> **Task details**
Only one stretch of the data below is wanted: the lines from the one with "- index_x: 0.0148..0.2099" through the one with "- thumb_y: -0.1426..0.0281", repeated exactly.

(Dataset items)
┄┄┄┄┄┄┄┄┄┄┄┄┄┄┄┄┄┄┄┄
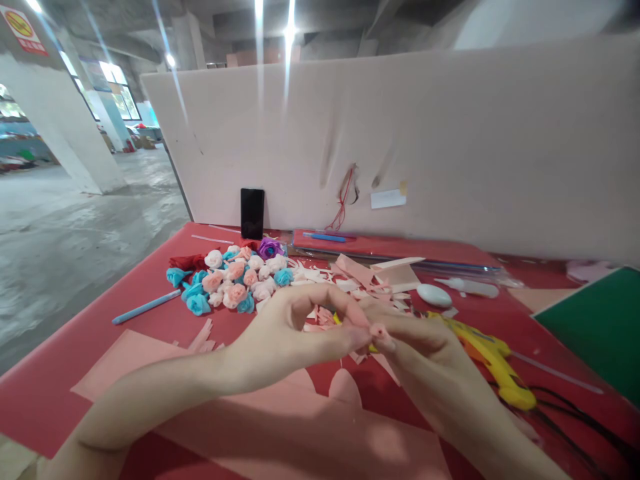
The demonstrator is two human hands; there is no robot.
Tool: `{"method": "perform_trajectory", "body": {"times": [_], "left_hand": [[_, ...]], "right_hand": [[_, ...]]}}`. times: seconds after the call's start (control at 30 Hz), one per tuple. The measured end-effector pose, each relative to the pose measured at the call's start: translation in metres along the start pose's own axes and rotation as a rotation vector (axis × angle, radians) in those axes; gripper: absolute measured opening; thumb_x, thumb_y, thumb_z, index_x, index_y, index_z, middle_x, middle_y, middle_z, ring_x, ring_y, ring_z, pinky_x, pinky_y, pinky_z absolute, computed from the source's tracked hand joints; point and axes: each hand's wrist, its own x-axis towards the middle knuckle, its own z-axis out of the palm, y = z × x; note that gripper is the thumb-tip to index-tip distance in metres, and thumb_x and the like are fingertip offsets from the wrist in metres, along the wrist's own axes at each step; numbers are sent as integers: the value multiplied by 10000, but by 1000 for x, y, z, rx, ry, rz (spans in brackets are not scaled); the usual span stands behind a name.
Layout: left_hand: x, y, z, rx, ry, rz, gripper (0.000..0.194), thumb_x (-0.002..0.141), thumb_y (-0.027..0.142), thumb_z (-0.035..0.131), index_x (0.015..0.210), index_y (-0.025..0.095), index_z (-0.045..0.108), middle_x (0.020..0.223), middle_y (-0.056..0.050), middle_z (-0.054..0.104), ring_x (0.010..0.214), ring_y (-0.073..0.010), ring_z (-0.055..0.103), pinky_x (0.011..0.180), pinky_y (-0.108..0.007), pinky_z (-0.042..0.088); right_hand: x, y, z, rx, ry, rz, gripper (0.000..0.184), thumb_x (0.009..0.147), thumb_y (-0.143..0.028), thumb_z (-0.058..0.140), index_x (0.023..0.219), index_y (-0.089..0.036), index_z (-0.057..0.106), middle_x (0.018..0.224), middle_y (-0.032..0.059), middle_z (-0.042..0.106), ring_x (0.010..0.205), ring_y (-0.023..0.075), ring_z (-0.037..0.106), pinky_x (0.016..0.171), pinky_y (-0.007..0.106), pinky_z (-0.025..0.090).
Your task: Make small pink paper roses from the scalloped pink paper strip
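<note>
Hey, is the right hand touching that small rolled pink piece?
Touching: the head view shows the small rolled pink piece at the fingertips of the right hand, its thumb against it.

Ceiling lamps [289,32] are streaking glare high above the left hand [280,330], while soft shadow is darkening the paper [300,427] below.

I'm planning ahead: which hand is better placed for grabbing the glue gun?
Probably your right hand: the glue gun lies beside it, while your left hand is farther away. Both are at the small pink roll, though.
</note>
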Motion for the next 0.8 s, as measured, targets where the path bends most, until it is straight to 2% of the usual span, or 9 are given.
{"method": "perform_trajectory", "body": {"times": [0.17,0.37,0.57,0.8], "left_hand": [[1,-1,0,1,9,9,84,759,107,643,714,150,587,736,15,632,660,-72,576,655,-212,497],[1,0,1,-14,34,-47,74,783,120,626,731,150,583,768,15,638,673,-66,574,676,-212,501],[0,-2,2,-35,47,-27,75,782,142,636,722,147,591,697,22,609,659,-68,570,654,-199,501],[1,-2,3,-67,35,-18,88,782,115,636,721,146,580,735,26,633,663,-46,579,654,-164,494]], "right_hand": [[-2,1,3,90,15,84,250,807,-420,615,637,-256,698,647,-2,651,700,156,599,697,279,506],[-3,3,7,224,47,196,252,763,-481,652,655,-262,716,657,2,622,710,160,576,698,294,482],[-3,1,10,251,65,202,235,759,-472,661,650,-271,714,656,-5,625,707,148,564,686,270,466],[-4,1,10,216,55,153,223,753,-471,661,663,-276,715,658,1,633,702,163,596,678,295,502]]}}
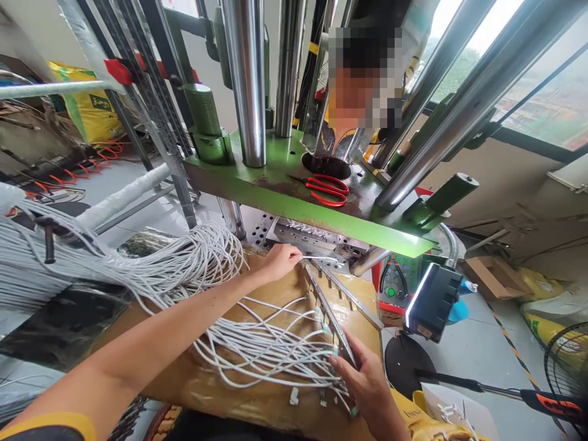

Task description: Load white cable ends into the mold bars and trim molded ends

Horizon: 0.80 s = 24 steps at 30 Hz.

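Left grip (283,260) pinches a white piece (321,258); right grip (361,369) clamps a metal bar (328,308), an open cardboard box (480,280) well to its right.

Scissors (314,184) on plate (275,201), mould (307,232) seemingly beneath, cable bundle (215,254) left

The left arm (177,327) extends from eight o'clock, left hand (279,263) pinched; the right hand (371,386), at five o'clock, curls inward.
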Each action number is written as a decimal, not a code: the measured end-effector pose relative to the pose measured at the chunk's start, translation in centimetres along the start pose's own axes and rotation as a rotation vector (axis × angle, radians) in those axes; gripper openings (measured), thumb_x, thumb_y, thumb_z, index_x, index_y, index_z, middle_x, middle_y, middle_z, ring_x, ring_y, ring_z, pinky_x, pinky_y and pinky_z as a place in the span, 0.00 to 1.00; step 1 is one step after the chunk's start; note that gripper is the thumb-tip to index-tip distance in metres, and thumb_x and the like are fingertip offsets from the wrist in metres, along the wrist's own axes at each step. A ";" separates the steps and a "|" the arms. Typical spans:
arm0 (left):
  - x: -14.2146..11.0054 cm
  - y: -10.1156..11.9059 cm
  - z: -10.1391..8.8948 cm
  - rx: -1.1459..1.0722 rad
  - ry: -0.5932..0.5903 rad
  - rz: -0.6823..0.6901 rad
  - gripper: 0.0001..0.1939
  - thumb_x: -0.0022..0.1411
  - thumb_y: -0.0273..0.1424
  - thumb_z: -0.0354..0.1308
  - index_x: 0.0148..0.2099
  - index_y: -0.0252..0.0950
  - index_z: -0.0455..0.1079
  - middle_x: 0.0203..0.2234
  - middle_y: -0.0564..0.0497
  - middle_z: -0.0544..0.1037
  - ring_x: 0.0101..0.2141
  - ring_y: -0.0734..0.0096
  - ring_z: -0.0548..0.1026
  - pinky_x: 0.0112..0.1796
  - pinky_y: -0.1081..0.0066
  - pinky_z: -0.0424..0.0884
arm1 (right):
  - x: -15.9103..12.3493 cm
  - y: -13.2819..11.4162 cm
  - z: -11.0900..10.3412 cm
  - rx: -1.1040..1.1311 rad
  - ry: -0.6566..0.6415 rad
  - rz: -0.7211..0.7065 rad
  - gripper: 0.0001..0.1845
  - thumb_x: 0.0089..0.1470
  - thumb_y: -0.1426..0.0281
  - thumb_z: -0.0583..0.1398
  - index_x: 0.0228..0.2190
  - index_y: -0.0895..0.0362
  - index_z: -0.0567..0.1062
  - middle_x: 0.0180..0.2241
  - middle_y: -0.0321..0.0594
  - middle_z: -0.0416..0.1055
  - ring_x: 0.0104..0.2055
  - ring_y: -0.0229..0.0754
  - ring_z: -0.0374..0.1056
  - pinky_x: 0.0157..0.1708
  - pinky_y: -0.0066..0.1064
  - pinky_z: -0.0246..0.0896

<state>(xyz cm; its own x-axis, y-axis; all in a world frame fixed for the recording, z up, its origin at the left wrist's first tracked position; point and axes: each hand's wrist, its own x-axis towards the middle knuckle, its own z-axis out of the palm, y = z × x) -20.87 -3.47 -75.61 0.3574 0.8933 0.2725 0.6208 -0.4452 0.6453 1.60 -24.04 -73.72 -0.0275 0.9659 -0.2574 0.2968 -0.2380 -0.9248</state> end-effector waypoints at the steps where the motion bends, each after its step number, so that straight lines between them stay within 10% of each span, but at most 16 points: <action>1: -0.4 0.3 -0.3 0.012 0.031 0.000 0.10 0.62 0.26 0.54 0.35 0.34 0.78 0.32 0.47 0.79 0.35 0.66 0.75 0.38 0.70 0.67 | -0.5 0.3 -0.2 0.021 0.019 0.016 0.35 0.48 0.55 0.65 0.54 0.59 0.72 0.52 0.46 0.73 0.54 0.56 0.68 0.56 0.43 0.62; 10: -6.5 2.7 0.9 0.100 -0.217 0.198 0.05 0.60 0.30 0.60 0.36 0.38 0.77 0.32 0.49 0.79 0.35 0.64 0.76 0.36 0.69 0.68 | -1.4 2.6 0.2 0.056 0.094 0.058 0.39 0.47 0.52 0.65 0.55 0.61 0.71 0.52 0.49 0.72 0.55 0.59 0.67 0.58 0.48 0.59; 24: -8.5 2.9 2.1 -0.136 -0.128 0.370 0.10 0.66 0.24 0.53 0.40 0.34 0.76 0.32 0.49 0.82 0.33 0.68 0.79 0.37 0.73 0.72 | -0.9 2.5 1.5 0.025 0.077 0.042 0.34 0.49 0.57 0.64 0.55 0.60 0.71 0.56 0.47 0.69 0.60 0.56 0.62 0.61 0.42 0.56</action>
<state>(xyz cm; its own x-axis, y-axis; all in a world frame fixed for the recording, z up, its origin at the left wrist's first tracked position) -20.64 -12.49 -77.55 0.6282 0.6560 0.4184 0.3398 -0.7151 0.6109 0.94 -25.62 -76.25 0.0578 0.9598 -0.2748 0.2725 -0.2800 -0.9205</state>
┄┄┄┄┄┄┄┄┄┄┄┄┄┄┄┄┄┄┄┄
> **Task answer**
  - index_x: 0.0148..0.2099
  - index_y: -0.0252..0.0950
  - index_z: -0.0455..0.1079
  - middle_x: 0.0203..0.2234
  - middle_y: -0.0564..0.0497
  - middle_z: -0.0544..0.1037
  - ring_x: 0.0101..0.2141
  - ring_y: -0.0734..0.0096
  - ring_z: -0.0548..0.1026
  - pinky_x: 0.0112..0.1796
  - pinky_y: -0.1081..0.0066
  - pinky_z: -0.0424..0.0884
arm1 (right):
  - x: -15.9103..12.3493 cm
  - y: -13.2819..11.4162 cm
  - z: -11.0900..10.3412 cm
  - rx: -1.1040..1.1311 rad
  - ry: -0.6566..0.6415 rad
  - rz: -0.7211..0.7065 rad
  - gripper: 0.0001..0.1845
  - thumb_x: 0.0089..0.1470
  - thumb_y: -0.1426..0.0281

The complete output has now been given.